Puede sorprender, pero el Perú es el país que muestra más interés en los usos de la inteligencia artificial (IA) aplicables al ámbito laboral. Esa es la conclusión que ofrece un estudio realizado por el portal de empleos Bumeran, según el cual un 57% de las personas trabajadoras del país utiliza IA en sus tareas cotidianas.
Los resultados de este estudio pueden tener muchas interpretaciones, siendo la más clara para esta columnista que la IA no es percibida como un campo exclusivo de tecnólogos. Es, más bien, una herramienta que les interesa a muchos y que, además, les es útil.
La IA es una herramienta que todos los profesionales pueden integrar en sus disciplinas para mejorar procesos, tomar mejores decisiones y contribuir a proyectos con impacto positivo.
Pero, además, puede ser el disparador para ampliar una trayectoria profesional, y conectar lo que ya sabemos con las nuevas demandas tecnológicas.
Con todo, no se puede negar que habrá algunos grupos de profesionales que sentirán más empinada la subida a la reinvención laboral y, eventualmente, que se vean más perjudicados. De ese universo, de acuerdo con lo que plantean las proyecciones de la OCDE, son las mujeres el grupo más susceptible de perjudicarse. Esto obedece a que, según las proyecciones señaladas, aún es alto el porcentaje de mujeres dedicadas a labores más fácilmente automatizables o sustituidas por la IA.
De ahí que sea necesario empezar a identificar ‘role model’ femeninos que aceleren el cambio de paradigma y que muestren la enorme oportunidad de recreación que la inteligencia artificial nos ofrece a todos.
Pues el impacto de esta tecnología no solo está involucrado con la forma en que trabajamos y nuestra eficiencia, sino también con los modos en que vamos a crear valor y más aún con las maneras en que tendremos que aprender a aprender de nuevo.
No importa si tenemos una trayectoria consolidada o si apenas estamos iniciando el camino laboral.
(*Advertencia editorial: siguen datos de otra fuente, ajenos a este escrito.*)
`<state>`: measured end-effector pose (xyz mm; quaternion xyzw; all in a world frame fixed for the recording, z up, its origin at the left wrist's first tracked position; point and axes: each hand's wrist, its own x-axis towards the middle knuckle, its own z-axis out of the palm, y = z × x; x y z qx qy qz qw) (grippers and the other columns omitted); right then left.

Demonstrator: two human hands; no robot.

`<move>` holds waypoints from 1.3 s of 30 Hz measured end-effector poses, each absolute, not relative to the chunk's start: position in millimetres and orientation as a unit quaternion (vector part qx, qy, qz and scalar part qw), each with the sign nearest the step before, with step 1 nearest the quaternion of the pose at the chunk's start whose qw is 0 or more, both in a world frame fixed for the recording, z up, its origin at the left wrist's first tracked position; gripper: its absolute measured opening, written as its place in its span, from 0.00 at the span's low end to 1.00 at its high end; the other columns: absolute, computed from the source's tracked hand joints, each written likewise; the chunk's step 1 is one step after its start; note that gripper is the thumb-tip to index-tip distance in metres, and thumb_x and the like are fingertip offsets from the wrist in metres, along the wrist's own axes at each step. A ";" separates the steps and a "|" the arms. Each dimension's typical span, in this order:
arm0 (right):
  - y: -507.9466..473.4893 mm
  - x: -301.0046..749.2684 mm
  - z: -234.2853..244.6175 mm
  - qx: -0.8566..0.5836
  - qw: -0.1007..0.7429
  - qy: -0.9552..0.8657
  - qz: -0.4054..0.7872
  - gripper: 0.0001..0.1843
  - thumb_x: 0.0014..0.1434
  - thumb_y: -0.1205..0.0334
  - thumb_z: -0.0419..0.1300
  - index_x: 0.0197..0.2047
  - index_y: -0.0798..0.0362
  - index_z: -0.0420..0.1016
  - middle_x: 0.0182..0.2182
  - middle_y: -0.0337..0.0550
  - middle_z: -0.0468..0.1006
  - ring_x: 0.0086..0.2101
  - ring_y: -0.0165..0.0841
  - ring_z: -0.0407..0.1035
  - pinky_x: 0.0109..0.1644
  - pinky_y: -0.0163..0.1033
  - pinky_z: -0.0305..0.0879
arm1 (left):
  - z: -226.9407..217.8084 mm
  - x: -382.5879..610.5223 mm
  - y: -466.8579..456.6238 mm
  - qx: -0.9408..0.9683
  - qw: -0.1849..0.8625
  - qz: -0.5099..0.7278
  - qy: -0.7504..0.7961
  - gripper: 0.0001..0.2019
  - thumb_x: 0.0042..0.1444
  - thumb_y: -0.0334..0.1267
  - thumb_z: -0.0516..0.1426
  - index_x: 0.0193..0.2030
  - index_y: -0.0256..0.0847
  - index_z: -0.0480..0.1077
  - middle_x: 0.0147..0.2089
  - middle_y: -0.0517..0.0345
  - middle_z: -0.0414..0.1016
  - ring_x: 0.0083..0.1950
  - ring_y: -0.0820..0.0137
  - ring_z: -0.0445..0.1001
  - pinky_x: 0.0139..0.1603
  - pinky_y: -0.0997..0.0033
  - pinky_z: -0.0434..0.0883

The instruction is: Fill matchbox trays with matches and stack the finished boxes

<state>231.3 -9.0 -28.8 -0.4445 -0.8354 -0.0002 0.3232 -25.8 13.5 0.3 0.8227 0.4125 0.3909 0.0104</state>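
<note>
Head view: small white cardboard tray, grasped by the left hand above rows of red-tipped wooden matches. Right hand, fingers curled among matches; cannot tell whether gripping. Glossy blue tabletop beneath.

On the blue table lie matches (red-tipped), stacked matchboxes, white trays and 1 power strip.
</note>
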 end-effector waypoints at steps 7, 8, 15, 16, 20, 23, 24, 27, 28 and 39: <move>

La inteligencia artificial necesita más que habilidades técnicas; requiere competencias humanas que las mujeres aportamos de forma natural: empatía, pensamiento reflexivo, coordinación social y resiliencia, por mencionar algunas.
Estas habilidades serán determinantes para garantizar que la tecnología sirva más allá de las aplicaciones funcionales. Pues, a fin de cuentas, la IA potencia lo que somos los seres humanos, en lo bueno y en lo malo. Nos conviene potenciar más lo que nos hace más humanos.
El 2025 puede ser el año en que más mujeres lideren una adopción genial de la IA. Por eso, conviene preguntarse: ¿qué pasos podemos dar hoy para ocupar esos espacios de liderazgo y marcar la diferencia en un mundo cada vez más desafiante?